22

I'm getting an Error

ERROR:  invalid page header in block 411 of relation "t_value_time"

in my PostgreSQL database. This keeps happening on different machines. Is there a way to prevent it from happening, or at least telling PSQL to ignore the data on the invalid block and move on?

I'd rather lose the data from the block and have him skip over it, reading the rest of the data. Is there a way to tell PSQL to skip this block?

pb2q
  • 58,613
  • 19
  • 146
  • 147
MrBubbles
  • 527
  • 2
  • 5
  • 7

5 Answers5

35

WARNING: You will lose some data!

We managed to get over it (crashed DEV VM) by issuing:

database=# SET zero_damaged_pages = on;
SET
database=# VACUUM FULL damaged_table;
WARNING: invalid page header in block xxx of relation base/yyy/zzz; zeroing out page
[..]
REINDEX TABLE damaged_table;

Fix via pwkg.ork.

Vlad
  • 10,602
  • 2
  • 36
  • 38
  • 3
    This is the right solution. The `VACUUM FULL` and `REINDEX` isn't strictly necessary to clear the warning. Any operation that reads the page from disk and triggers the "invalid page header" error will fix the damaged page (by re-writing it with all zeroes) if `zero_damaged_pages` is on, so you could just do a query that hits the bad page. – simonp Jun 25 '13 at 22:06
  • 1
    @simonp this is not quite true. You can read at [PostgreSQL docs](https://www.postgresql.org/docs/14/runtime-config-developer.html#GUC-ZERO-DAMAGED-PAGES) that "Zeroed-out pages are not forced to disk so it is recommended to recreate the table or the index before turning this parameter off again". I believe a `VACUUM FULL` would help though, and `REINDEX` _may_ be required. – girgen Jan 19 '22 at 21:39
2

Same block every time?

From what I've read, the most common cause of invalid blocks is hardware. Red Hat has a utility, pg_filedump, that formats "PostgreSQL heap, index, and control files into a human-readable form". I don't think they support any PostgreSQL version greater than 8.4.0, but I could be wrong.

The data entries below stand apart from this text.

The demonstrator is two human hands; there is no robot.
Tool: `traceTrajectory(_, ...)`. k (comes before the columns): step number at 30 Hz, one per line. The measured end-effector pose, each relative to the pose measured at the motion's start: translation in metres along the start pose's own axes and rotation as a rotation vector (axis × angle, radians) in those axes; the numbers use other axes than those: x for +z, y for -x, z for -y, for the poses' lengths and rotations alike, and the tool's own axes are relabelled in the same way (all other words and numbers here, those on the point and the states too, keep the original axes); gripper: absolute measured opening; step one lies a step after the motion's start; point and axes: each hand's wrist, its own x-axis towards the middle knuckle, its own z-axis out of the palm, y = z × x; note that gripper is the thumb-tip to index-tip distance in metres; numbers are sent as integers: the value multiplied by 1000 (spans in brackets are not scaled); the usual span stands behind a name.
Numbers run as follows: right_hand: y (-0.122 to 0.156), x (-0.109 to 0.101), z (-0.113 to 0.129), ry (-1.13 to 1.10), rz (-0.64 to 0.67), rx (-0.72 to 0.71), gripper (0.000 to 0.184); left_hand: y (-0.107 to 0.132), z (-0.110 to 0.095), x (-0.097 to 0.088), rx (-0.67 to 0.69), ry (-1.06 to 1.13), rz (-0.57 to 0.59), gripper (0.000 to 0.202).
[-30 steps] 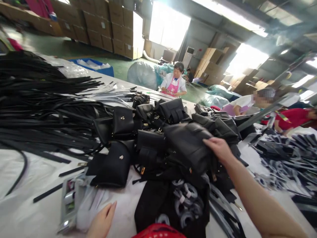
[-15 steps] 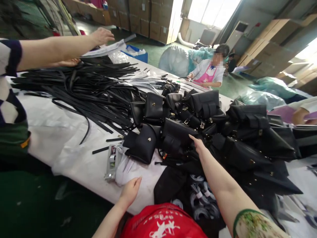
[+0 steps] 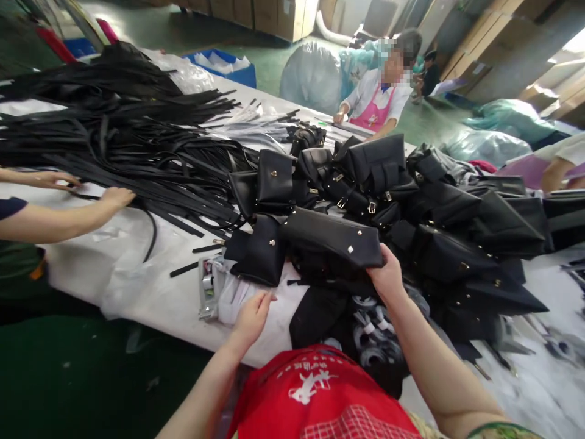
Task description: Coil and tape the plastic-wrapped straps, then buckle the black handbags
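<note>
My right hand [image 3: 386, 274] grips the right end of a black handbag [image 3: 331, 239]. The bag is tipped so that its long panel with two small metal studs faces me. My left hand [image 3: 255, 314] hovers over the white table cover [image 3: 173, 305], fingers pressed together; what they hold, if anything, is hidden. Just beyond it lies another black bag [image 3: 258, 259] with a small metal fitting. A grey tray [image 3: 209, 299] of small parts stands left of my left hand. Dark cloth [image 3: 315, 314] and grey rolls [image 3: 372, 332] lie close to my body.
Black straps [image 3: 137, 146] lie piled across the table's left side, where a co-worker's hands [image 3: 114, 198] handle one. More black bags [image 3: 461, 256] are heaped to the right. Across the table a person in a pink apron [image 3: 375, 110] works. A blue crate [image 3: 228, 67] stands behind.
My right hand has gone from pointing at the bag to gripping its end and tilting it up. My left hand has shifted slightly. The co-worker's hands at left have come down to the straps.
</note>
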Motion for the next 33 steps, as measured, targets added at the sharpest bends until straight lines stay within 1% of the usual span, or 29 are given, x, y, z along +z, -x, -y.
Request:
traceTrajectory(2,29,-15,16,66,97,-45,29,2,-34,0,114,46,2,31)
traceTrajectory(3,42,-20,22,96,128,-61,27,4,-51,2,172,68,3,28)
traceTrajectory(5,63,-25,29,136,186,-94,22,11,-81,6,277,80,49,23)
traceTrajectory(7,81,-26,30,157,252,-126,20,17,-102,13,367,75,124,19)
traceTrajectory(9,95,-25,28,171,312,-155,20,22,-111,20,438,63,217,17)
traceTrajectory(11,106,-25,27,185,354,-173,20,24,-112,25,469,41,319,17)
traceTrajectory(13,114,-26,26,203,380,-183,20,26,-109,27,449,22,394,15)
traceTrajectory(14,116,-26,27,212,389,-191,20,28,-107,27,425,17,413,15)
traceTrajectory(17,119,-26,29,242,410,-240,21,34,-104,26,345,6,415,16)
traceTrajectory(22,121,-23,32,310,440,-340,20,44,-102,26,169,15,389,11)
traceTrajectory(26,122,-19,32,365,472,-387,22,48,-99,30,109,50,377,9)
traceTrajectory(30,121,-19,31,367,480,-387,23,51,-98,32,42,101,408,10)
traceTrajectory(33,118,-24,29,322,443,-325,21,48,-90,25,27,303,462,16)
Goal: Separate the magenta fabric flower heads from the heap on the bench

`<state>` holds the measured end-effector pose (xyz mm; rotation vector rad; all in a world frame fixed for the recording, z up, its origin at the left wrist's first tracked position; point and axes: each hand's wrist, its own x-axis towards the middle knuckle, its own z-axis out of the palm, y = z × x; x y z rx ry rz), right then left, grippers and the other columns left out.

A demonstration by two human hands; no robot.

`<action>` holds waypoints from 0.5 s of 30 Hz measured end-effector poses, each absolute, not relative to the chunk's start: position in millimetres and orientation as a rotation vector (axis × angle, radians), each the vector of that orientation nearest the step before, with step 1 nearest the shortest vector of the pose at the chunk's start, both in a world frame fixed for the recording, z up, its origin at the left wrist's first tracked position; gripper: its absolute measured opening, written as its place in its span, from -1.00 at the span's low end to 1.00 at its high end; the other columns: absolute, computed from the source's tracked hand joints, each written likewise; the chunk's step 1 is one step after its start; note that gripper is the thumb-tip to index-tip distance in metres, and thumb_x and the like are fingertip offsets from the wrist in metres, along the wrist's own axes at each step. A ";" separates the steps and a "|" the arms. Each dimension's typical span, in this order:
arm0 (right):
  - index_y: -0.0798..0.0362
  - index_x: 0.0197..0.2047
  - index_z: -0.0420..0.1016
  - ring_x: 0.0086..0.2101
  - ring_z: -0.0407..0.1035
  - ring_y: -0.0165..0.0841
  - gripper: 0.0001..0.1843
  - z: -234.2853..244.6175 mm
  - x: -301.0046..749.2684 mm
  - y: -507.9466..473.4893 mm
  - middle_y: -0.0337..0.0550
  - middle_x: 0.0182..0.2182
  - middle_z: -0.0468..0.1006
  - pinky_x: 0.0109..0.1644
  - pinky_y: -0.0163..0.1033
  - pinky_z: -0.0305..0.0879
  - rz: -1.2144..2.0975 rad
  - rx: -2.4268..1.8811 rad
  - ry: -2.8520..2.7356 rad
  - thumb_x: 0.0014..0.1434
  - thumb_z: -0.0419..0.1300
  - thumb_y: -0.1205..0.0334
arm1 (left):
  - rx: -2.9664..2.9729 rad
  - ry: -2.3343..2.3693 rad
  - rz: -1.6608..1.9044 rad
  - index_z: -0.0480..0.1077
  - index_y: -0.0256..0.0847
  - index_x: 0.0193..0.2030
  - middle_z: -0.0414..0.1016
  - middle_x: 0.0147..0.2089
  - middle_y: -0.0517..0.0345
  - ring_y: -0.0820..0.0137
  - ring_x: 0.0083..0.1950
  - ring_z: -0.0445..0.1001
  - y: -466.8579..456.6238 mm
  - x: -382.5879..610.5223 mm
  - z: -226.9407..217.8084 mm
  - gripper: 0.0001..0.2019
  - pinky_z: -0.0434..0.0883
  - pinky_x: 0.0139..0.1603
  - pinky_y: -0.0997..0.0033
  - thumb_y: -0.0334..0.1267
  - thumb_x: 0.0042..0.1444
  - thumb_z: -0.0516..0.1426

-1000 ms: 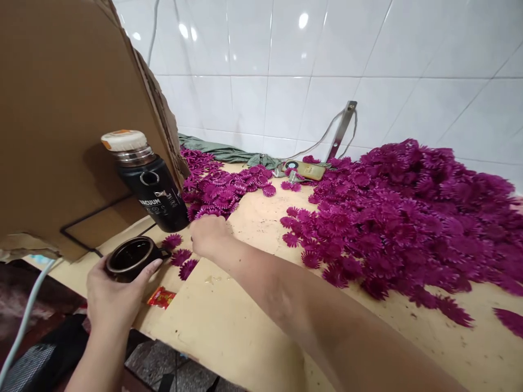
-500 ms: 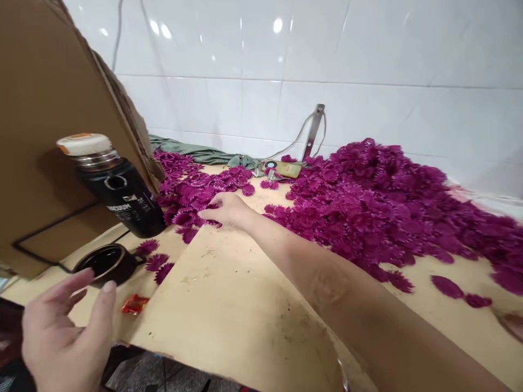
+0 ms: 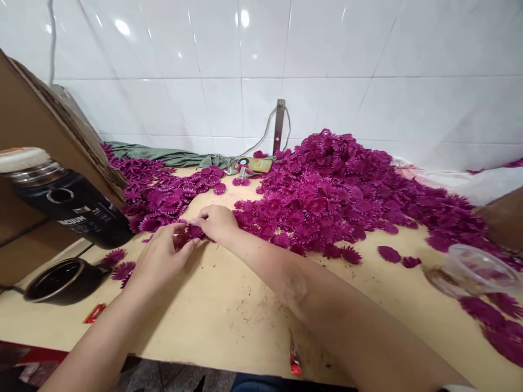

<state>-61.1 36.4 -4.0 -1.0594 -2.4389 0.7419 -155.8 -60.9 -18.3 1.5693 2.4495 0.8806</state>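
My left hand [image 3: 165, 247] and my right hand [image 3: 218, 223] meet over the front of the left pile. Between their fingertips is a purple artificial flower head [image 3: 195, 231], round with a fringed edge. Thumb and fingers of each hand are closed at its edges, and the fingers partly cover it. Just behind lies the left pile of purple flower heads [image 3: 167, 198]. A much larger heap of the same flower heads [image 3: 322, 201] rises beyond my right forearm.
At left stand a black vacuum flask [image 3: 81, 204], a dark mug [image 3: 61, 283] and a cardboard box [image 3: 53, 141]. A yellow phone [image 3: 259, 164] lies near the tiled wall. A clear plastic tub [image 3: 482, 269] sits at right; red wrappers [image 3: 95, 314] lie on the table [image 3: 245, 305].
My left hand has come from the lower left, where it was open and raised, to join my right hand at the flower head. The view has turned right.
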 end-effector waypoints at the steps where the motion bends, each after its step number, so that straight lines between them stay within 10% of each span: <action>1: 0.02 -0.38 0.51 -0.36 0.33 -0.39 -0.74 -2.4 -58.5 36.5 -0.19 -0.37 0.53 -0.34 -0.32 0.15 0.751 -1.069 -2.416 0.12 0.06 0.08 | 1.589 2.464 0.811 0.32 -0.24 -0.08 0.44 -0.11 -0.09 0.13 -0.19 0.44 -57.0 -154.5 -16.2 -0.49 0.34 -0.23 0.21 0.08 -0.09 0.02; 15: 0.06 -0.20 0.45 -0.27 0.37 -0.37 -0.75 18.5 -12.6 33.7 -0.15 -0.24 0.52 -0.23 -0.34 0.24 0.916 -0.930 -2.343 -0.01 0.19 0.29 | 1.566 2.158 1.153 0.32 -0.16 -0.38 0.42 -0.50 0.21 0.38 -0.46 0.35 -28.3 -132.4 0.4 -0.77 0.22 -0.41 0.42 -0.09 -0.16 0.06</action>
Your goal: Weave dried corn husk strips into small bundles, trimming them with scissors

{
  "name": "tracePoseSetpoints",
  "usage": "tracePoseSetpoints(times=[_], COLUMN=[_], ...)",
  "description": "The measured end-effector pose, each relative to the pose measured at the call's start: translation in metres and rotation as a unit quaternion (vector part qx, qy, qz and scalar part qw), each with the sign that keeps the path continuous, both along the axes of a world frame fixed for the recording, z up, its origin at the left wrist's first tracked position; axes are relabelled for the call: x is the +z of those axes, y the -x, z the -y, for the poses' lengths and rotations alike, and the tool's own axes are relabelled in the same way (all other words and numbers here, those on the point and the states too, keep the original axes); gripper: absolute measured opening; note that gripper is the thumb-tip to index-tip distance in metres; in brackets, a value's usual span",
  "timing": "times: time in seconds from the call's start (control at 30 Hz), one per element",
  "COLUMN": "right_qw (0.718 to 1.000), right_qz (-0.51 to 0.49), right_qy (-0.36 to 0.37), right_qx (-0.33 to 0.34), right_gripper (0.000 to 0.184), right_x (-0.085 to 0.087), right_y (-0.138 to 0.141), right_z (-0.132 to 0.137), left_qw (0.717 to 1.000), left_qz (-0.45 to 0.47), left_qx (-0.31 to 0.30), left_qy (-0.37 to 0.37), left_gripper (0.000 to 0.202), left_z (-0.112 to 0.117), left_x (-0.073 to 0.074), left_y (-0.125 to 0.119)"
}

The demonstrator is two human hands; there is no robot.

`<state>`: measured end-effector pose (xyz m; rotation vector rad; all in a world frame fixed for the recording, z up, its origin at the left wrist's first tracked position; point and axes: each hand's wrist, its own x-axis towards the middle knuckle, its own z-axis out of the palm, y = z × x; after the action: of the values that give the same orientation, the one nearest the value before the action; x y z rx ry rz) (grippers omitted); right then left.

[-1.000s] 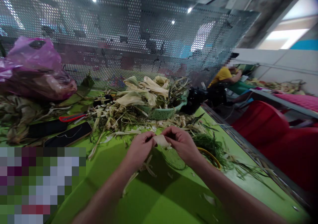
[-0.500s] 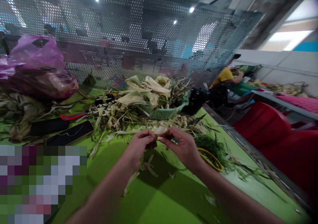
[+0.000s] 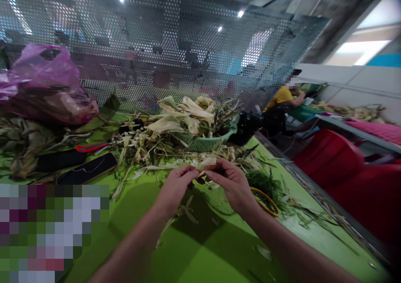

You want to prove your hardware is good by using tough, thorough disk, RAM, and NIC diagnostics.

Mike Sherrill 'Cat Recall'
  • 91,602
  • 17
  • 122
  • 185
1

There's no simple way to do it, but it's reasonably easy to do just by editing the data file directly (relfilenode of the pg_class entry gives the filename).

Just copy a block from elsewhere in the file over the bad block. Ideally, synthesise an empty block or update the one you're overwriting to have no valid tuples in it.

Once you've got something that doesn't produce that error, dump the table and reload it for safety.

araqnid
  • 127,052
  • 24
  • 157
  • 134
0

these are almost always hardware problems btw. Verify and test RAM, disk, CPU. Make sure your environment is good (bad power input can cause problems as can overheating). That's the best way to prevent it. Best way to address it is point in time recovery from a base backup.

Chris Travers
  • 25,424
  • 6
  • 65
  • 182
0

If you have a slave, set hot_standby_feedback to 'on' on it if not already. Do pg_dump and write it to /dev/null so that you don't consume any space. nohup pg_dump db_name -v -Fc -f /dev/null & If the dump succeeds, then your slave is fine. Do a failover. There will be no data loss.

Another way to validate your slave is to do, explain select count(*) from table_name; If it succeeds and if it is using a sequence scan, then your slave is good. You may not have to consider this option if it is using index scan.

Note: This works only if your master is affected with storage level corruption.

I happened to face same issue just today and i was able to fix it.